ACTION ITEM:
Check every line of the listing below for the word "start" and give the number of lines where it appears, with nothing added.

RECORDED INFORMATION:
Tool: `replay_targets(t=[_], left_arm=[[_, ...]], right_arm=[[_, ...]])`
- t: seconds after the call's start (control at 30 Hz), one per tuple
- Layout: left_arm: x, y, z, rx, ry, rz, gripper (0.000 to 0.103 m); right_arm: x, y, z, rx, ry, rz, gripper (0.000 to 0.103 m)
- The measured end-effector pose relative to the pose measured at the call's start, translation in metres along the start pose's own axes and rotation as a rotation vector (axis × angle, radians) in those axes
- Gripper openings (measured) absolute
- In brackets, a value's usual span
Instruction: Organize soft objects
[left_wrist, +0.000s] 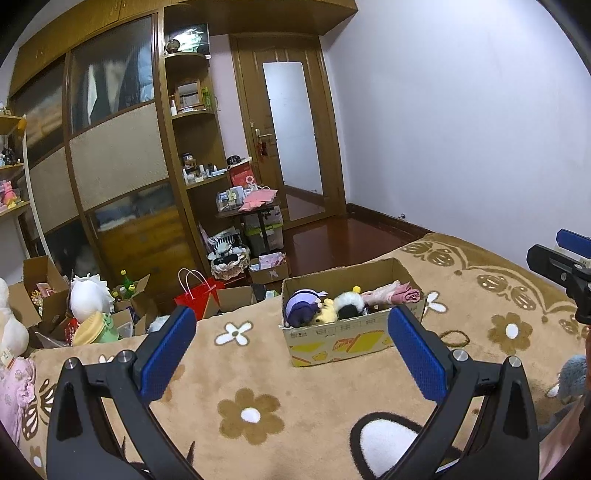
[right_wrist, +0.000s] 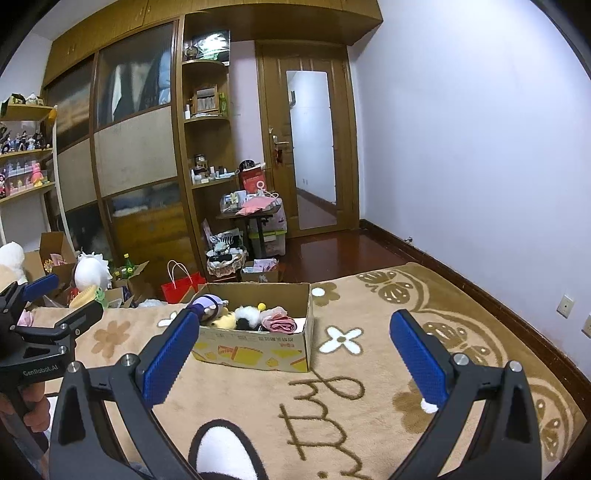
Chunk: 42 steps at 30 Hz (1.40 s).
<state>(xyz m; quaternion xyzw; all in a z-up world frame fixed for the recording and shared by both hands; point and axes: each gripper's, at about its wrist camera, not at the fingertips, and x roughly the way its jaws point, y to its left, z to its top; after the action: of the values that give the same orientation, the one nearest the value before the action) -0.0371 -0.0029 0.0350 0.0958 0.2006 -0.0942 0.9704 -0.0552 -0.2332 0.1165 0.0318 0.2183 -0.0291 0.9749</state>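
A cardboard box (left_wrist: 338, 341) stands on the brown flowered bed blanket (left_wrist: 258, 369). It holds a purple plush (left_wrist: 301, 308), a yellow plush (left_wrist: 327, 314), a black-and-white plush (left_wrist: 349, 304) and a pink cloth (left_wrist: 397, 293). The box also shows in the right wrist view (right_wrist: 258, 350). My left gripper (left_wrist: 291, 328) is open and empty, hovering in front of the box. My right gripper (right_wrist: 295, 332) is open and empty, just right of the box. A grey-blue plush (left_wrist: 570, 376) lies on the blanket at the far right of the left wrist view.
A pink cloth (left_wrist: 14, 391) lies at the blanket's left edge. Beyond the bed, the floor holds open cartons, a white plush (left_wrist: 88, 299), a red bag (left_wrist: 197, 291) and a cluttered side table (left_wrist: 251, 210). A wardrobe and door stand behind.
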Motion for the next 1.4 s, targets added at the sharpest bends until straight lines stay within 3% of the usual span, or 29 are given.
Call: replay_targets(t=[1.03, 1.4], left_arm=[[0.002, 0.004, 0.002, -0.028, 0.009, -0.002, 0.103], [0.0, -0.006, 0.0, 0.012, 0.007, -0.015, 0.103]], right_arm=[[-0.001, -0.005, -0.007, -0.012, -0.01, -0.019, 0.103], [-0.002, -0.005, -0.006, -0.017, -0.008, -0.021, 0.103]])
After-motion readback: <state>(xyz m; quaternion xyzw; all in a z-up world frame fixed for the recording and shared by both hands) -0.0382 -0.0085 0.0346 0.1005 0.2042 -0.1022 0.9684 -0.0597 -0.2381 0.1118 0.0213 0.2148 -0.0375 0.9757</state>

ANSWER FOR THE TASK:
2